Filter the listing for lines containing "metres".

Start of The records

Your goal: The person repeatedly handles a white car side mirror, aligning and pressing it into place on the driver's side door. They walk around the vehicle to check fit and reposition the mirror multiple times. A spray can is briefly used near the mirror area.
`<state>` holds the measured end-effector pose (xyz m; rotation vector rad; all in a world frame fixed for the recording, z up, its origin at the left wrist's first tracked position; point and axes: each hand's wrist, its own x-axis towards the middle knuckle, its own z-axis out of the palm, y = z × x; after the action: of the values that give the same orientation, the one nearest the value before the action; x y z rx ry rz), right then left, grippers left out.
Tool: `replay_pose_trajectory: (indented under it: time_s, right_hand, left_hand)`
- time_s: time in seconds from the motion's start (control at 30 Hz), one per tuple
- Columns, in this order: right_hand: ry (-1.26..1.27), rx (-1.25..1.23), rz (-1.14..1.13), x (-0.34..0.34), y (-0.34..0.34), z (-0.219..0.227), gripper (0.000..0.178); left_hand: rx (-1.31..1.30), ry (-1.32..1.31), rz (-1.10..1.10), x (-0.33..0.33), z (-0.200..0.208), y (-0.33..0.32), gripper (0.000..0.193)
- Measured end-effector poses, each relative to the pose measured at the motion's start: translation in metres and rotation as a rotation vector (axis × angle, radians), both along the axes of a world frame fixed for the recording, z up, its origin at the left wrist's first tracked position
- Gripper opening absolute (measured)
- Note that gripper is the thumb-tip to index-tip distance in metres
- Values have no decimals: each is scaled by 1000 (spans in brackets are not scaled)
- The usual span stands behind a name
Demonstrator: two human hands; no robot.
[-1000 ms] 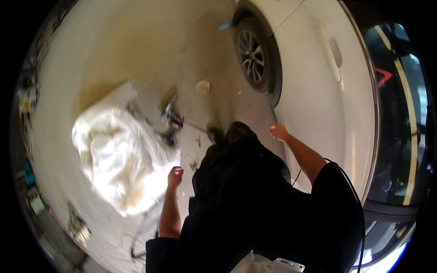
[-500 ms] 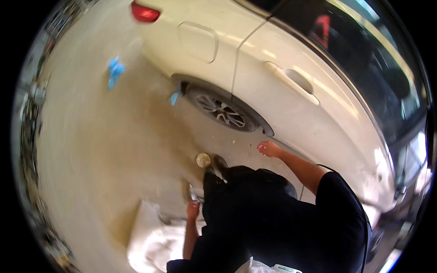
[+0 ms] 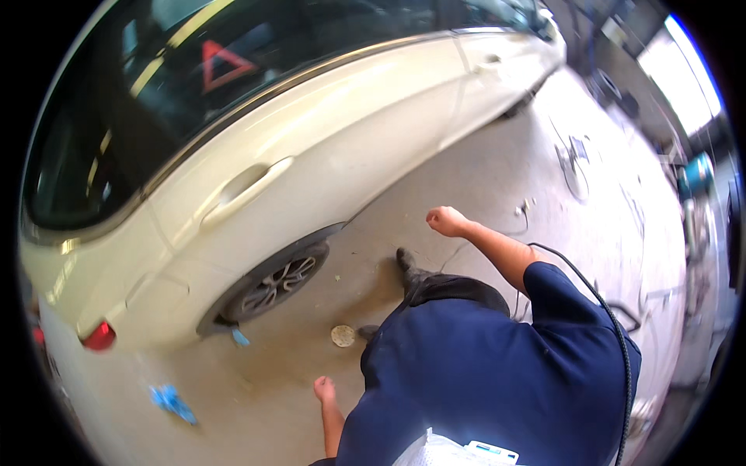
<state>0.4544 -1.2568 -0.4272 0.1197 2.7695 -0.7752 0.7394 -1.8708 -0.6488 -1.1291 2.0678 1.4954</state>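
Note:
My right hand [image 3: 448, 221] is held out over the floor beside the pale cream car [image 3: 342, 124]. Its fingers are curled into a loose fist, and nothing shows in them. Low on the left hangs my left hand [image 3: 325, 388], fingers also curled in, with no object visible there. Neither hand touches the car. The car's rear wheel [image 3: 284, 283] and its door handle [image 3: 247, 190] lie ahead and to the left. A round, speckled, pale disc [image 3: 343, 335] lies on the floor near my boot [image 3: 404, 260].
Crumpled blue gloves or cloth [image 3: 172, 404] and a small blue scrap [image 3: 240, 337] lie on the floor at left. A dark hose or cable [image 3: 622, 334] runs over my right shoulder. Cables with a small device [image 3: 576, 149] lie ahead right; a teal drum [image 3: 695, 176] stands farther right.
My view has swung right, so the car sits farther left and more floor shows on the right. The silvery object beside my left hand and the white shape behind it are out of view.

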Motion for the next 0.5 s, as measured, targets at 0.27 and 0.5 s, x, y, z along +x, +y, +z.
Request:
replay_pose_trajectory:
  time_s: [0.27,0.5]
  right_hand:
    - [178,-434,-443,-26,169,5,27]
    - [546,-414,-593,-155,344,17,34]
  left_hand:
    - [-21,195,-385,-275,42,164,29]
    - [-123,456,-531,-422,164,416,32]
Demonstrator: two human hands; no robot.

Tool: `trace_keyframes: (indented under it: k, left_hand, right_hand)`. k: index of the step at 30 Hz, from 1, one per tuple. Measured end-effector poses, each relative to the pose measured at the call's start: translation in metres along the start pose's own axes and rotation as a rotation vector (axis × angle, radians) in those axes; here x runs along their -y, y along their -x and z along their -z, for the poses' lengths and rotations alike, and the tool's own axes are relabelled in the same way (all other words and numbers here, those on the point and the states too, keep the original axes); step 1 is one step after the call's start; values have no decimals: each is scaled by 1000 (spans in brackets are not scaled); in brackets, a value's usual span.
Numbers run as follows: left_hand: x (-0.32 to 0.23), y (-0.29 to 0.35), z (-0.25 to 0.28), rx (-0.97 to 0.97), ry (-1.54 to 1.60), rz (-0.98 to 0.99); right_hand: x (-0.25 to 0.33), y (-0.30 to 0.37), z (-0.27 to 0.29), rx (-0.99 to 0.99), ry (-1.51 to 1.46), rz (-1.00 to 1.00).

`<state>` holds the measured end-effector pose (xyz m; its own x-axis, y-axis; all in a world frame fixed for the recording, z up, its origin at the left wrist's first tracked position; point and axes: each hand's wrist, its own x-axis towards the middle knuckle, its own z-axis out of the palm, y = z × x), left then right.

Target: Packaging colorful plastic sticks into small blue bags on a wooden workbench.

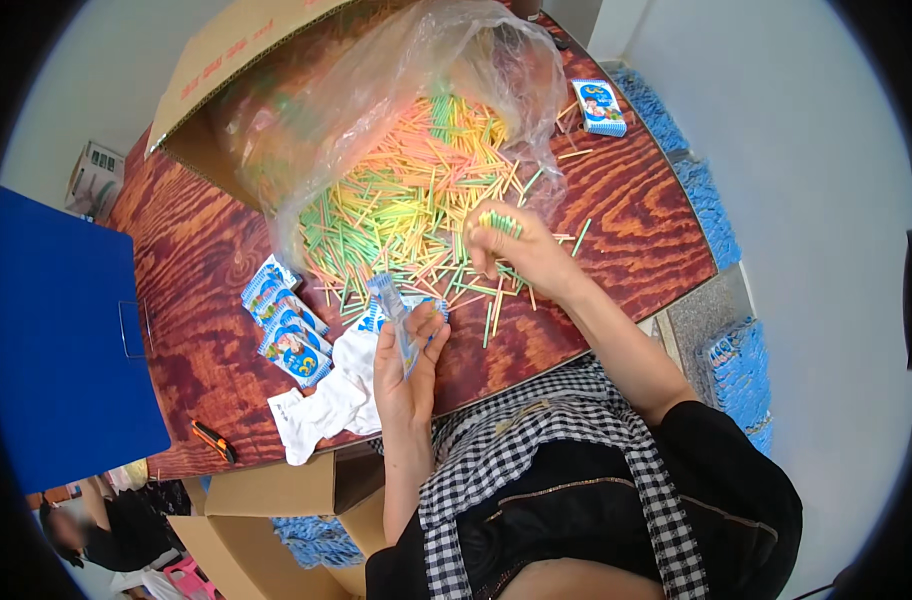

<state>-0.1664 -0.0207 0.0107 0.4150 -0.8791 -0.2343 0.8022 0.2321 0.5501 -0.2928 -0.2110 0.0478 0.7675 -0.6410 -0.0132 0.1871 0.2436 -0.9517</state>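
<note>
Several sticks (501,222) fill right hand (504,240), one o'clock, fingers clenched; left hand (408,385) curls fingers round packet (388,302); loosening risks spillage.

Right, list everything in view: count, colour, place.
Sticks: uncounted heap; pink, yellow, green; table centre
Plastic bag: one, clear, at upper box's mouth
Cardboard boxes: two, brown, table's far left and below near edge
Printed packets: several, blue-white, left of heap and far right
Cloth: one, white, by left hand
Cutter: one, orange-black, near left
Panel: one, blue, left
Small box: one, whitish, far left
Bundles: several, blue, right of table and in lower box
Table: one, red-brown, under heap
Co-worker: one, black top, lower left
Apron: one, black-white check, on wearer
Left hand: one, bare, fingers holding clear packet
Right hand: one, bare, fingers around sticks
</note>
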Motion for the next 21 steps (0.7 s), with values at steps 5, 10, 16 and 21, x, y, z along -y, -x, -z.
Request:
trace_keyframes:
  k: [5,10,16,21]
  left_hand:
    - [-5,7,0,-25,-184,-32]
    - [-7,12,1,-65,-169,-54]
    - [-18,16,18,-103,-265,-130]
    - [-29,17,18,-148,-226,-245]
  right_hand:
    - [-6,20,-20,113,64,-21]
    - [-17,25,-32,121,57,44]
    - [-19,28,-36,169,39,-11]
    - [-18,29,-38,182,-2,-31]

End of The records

Answer to this problem »
- Measured end-effector poses, each relative to the pose measured at the motion's start: translation in metres and rotation as a rotation vector (axis × angle, radians), both along the axes of a world frame fixed for the recording, z up, its origin at the left wrist's first tracked position
- Note that gripper is the thumb-tip to index-tip distance in metres
Tool: `trace_keyframes: (indented under it: k, left_hand, right_hand)`. k: index of the step at 30 Hz, from 1, one per tuple. Measured end-effector poses, each relative to the pose measured at the call's start: translation in metres along the start pose's own axes and rotation as a rotation vector (axis × angle, radians) in those axes; here x runs along their -y, y along their -x and z along their -z, for the poses' lengths and rotations alike, and the tool's own axes are relabelled in the same way (all other words and numbers here, those on the point and the states too, keep the original axes); step 1 is one step after the call's start; values have no decimals: each is scaled by 1000 (spans in brackets are not scaled); in brackets, a value's usual span.

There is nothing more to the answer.